» Task objective
Copy the listing below in full, exactly as given.
* * *
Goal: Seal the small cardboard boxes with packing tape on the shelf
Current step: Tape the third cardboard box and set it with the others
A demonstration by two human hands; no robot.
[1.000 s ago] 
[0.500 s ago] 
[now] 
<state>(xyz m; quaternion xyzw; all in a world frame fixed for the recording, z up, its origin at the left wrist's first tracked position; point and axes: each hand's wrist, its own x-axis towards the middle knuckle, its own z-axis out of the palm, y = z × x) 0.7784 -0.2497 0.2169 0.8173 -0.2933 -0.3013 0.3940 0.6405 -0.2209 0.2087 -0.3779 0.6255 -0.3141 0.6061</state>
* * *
» Solved problem
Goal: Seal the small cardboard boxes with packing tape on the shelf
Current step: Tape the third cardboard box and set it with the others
A demonstration by two human hands; no robot.
[1.000 s ago] 
[0.500 s ago] 
[now] 
<state>(xyz m; quaternion xyzw; all in a world frame fixed for the recording, z up, its origin at the left wrist's first tracked position; point and axes: each hand's wrist, its own x-axis towards the middle knuckle, its own z-axis out of the palm, y = z × x) 0.7784 -0.2497 0.2169 0.8173 -0.2933 -0.3013 0.3940 0.6405 -0.2209 0.2087 -0.3779 0.6255 -0.3141 0.6061</state>

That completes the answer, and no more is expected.